THE DEATH OF PRIMO LEVI

I still have the paperback copy of his

IF THIS IS A MAN – with its red covers,

and an illustration on the front

of a menacing SS Officer

holding a horse whip – bought in Woolworths

more than sixty years ago. The clear,

precise, and almost dispassionate

prose, the self-deprecatory honesty,

the compassion, the scientific

pragmatism, the determination

to bear witness held me then, and still.

 

The title of the penultimate chapter

of IF THIS IS MAN is ‘The Last One’.

One evening, towards the end of December

1944, after the usual

day of forced labour, the inmates were not sent

to their huts but to the square used for roll call,

surrounded by guards with un-muzzled dogs.

It was lit by searchlights that illuminated

their wretchedness, and the scaffold before which

they stood in silent, shivering ranks to watch

an execution – that probably would be

the last before the Red Army arrived

in a matter of weeks. One of the ovens

had been blown up. The culprit was to be hanged.

As the noose was placed around his neck he shouted,

“Kameradan, ich bin der Letzte!”

‘I wish I could say that from the midst of us,

an abject flock, a voice rose, a murmur,

a sign of assent. But nothing happened…’

 

After his release from Auschwitz it was

nine months before he got home to Turin

in October 1945.

That December – starting with the last chapter –

he began drafting IF THIS IS A MAN.

In adulthood I have acquired few heroes.

Primo Levi was one – the survival of

intellect, creativity, humour,

and humanity. When I first heard

the announcement on the evening news

of his death by suicide I felt

disappointed – and then ashamed

to have been so facile, so censorious,

so proprietary, as if my respect

and his fame meant his life belonged to me.

 

In time doubts were raised about the how and why

of his death: had he jumped – or had he fallen

down the stairwell of his Turin apartment block;

had the horrors of Auschwitz finally

overwhelmed him, or was it a case

of a pre-occupied man in his late

sixties simply tripping?
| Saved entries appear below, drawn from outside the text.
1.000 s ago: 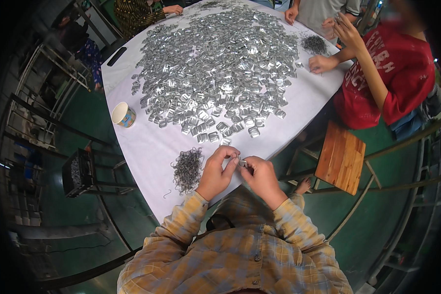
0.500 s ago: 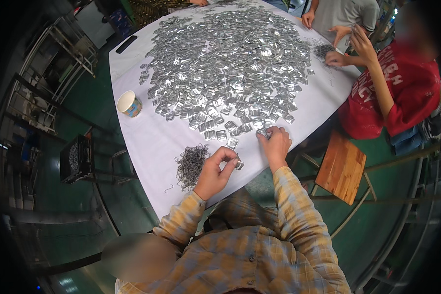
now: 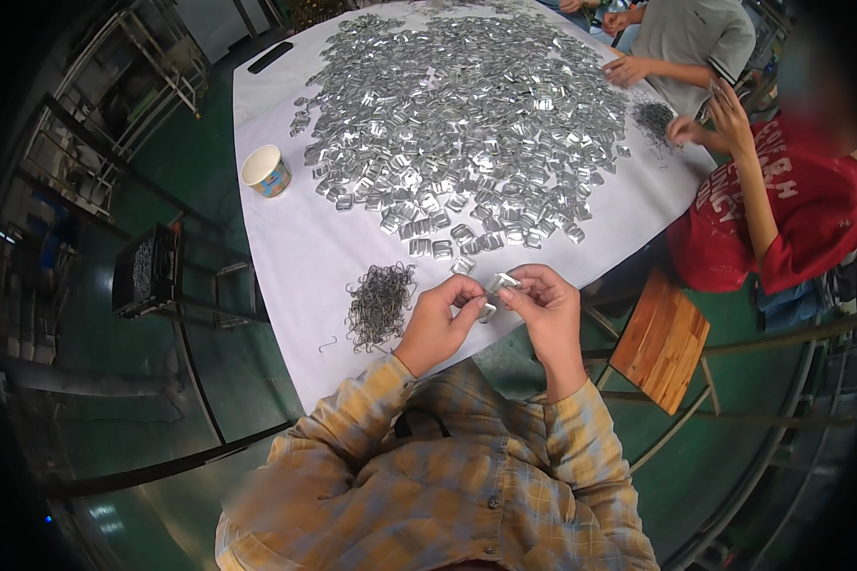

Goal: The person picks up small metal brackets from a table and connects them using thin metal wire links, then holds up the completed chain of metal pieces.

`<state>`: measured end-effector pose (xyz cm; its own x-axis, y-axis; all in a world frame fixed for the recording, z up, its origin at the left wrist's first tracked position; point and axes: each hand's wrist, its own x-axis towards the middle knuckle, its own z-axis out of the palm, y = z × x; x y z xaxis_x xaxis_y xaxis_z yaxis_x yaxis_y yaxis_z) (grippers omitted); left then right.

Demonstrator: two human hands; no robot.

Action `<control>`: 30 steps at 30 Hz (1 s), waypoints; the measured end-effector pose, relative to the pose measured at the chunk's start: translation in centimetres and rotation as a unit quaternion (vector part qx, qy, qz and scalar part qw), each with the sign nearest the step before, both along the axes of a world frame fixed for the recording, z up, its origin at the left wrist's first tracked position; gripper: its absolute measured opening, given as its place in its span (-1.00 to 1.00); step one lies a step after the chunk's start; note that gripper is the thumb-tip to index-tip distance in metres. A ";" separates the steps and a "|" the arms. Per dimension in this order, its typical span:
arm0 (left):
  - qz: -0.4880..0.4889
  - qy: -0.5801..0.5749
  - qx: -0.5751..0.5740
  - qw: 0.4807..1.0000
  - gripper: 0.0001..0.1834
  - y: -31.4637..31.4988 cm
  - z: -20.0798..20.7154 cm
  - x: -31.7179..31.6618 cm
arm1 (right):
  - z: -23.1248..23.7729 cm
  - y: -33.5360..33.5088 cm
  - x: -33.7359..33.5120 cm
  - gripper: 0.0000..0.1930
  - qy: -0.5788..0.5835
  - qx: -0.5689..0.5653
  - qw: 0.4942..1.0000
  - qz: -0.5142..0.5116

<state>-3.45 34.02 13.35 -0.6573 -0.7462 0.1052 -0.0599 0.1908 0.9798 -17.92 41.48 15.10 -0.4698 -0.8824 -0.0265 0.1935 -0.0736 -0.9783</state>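
My left hand (image 3: 438, 324): thumb and forefinger pinched together, a small silver buckle (image 3: 487, 312) showing just past the fingertips. Some of the grip is hidden; whether anything else is caught in it, I cannot tell. My right hand (image 3: 552, 309): thumb and fingers closed on another buckle, the raised buckle (image 3: 503, 282), tilted and catching the light. Hands close together, both above the near edge of the desk (image 3: 276, 257), the raised buckle a little higher than the other.

Ahead of me, a broad heap of buckles (image 3: 467, 124) spreads over most of the white desk top, thinning toward my side. One loose buckle (image 3: 463, 265) lies near my left hand, at the heap's near edge. Just left of that hand, a tangle of dark wire hooks (image 3: 379, 305); a single hook (image 3: 328, 344) lies apart to its left.

Farther up the left side: a paper cup (image 3: 267, 171), upright, then a flat black object (image 3: 270, 57) near the edge. To my right, a wooden stool (image 3: 662, 343) beside the desk. Beyond it, a co-worker in a red shirt (image 3: 771, 200), hands raised near a smaller dark pile (image 3: 652, 122).
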 end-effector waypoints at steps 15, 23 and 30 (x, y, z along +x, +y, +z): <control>-0.061 0.005 -0.015 0.998 -0.80 0.6 -0.1 1.7 | -0.4 1.2 0.7 -0.84 0.060 -0.017 0.998 0.017; 0.132 -0.268 -0.392 0.870 -0.68 -4.2 -3.9 8.6 | 0.5 1.2 0.2 -0.85 0.123 -0.026 0.992 -0.017; 0.176 -0.268 -0.345 0.882 -0.84 -7.9 -0.3 13.2 | 0.6 2.1 -0.4 -0.82 0.124 -0.032 0.991 -0.030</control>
<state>9.72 26.13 13.07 -0.4901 -0.7947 0.3582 -0.6546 0.6069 0.4508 -18.29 43.62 15.67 -0.5062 -0.8491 0.1511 -0.0584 -0.1410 -0.9883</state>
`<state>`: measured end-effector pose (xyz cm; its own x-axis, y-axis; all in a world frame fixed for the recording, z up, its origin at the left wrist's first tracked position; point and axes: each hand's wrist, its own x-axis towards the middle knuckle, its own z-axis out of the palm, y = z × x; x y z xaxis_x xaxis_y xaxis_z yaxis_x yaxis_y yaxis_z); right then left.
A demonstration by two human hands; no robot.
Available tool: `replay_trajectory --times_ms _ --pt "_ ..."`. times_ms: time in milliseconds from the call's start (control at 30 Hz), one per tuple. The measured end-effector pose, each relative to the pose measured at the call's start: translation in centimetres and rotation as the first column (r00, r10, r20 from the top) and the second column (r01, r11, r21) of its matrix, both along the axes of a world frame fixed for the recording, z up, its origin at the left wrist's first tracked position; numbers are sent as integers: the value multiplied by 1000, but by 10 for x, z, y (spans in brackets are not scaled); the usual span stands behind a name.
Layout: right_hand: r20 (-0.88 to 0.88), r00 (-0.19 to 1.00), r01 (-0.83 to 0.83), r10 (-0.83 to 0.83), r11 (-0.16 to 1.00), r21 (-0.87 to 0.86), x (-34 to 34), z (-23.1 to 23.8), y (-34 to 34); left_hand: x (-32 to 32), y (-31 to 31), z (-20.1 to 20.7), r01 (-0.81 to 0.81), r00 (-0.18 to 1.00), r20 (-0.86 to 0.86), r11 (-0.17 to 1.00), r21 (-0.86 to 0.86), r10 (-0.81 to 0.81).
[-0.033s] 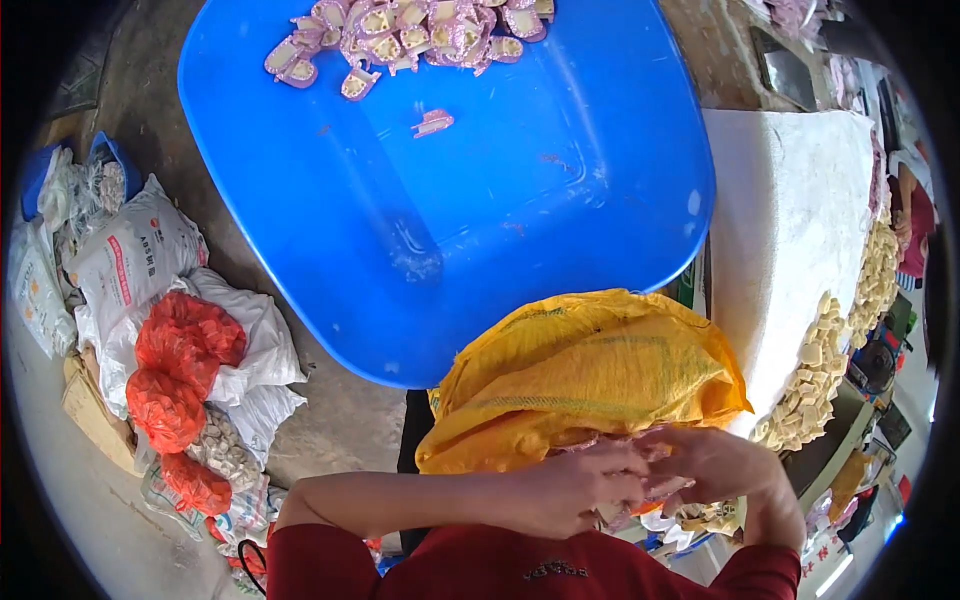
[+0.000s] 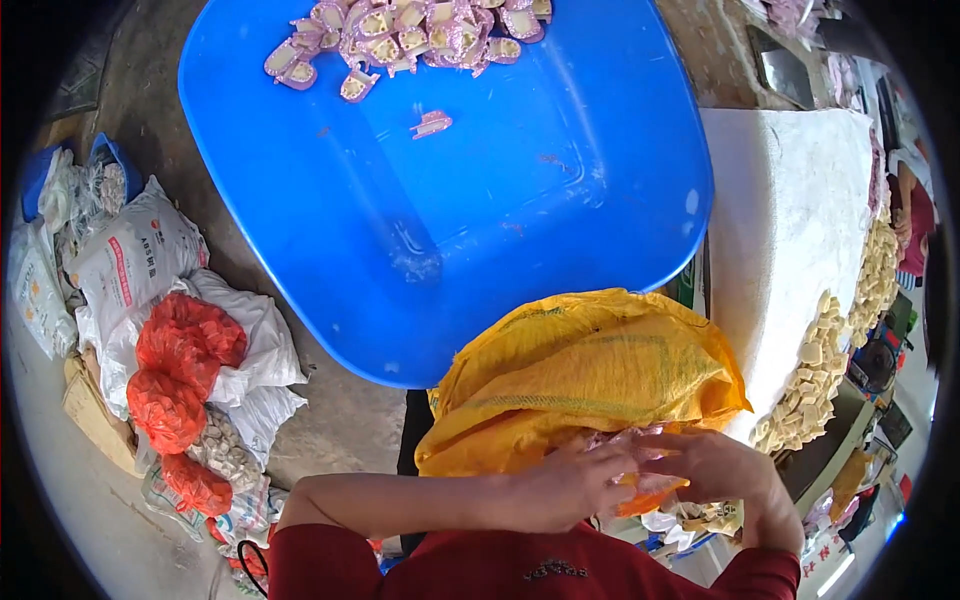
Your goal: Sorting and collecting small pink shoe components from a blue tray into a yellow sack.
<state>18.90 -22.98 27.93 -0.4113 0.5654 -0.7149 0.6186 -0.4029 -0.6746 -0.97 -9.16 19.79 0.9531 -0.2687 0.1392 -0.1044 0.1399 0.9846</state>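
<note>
A yellow woven sack (image 2: 585, 375) lies bunched in front of me, just below the big blue tub (image 2: 500, 220). My left hand (image 2: 570, 487) and my right hand (image 2: 715, 468) meet at the sack's near edge. Their fingers are closed together on a small pink and orange piece (image 2: 640, 495), which they mostly hide. Red sleeves cover both forearms. At the tub's far side lies a heap of pink and cream pieces (image 2: 410, 30), with one loose pink piece (image 2: 432, 124) nearer the middle.
A white-covered table (image 2: 790, 230) stands to the right, with rows of cream pieces (image 2: 815, 385) along its edge. On the floor to the left are white sacks (image 2: 135, 255) and red net bags (image 2: 180, 365). Another person's sleeve shows at the far right.
</note>
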Motion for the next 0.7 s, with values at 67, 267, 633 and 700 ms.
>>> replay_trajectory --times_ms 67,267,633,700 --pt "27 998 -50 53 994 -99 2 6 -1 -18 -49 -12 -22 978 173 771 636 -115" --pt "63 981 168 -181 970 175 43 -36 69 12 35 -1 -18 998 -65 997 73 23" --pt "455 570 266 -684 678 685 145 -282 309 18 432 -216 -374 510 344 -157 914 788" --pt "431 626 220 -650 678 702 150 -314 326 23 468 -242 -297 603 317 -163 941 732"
The doubts persist.

The evidence is circumstantial.

 

Ten minutes or so before he fell,

Levi – a secular Jew, with a troubled,

ambiguous attitude not to

the concept but the state of Israel:

its violent incursions into Lebanon,

for example, its appropriation

of the Shoah – had, for the first time ever,

spoken on the phone with the Chief Rabbi in Rome.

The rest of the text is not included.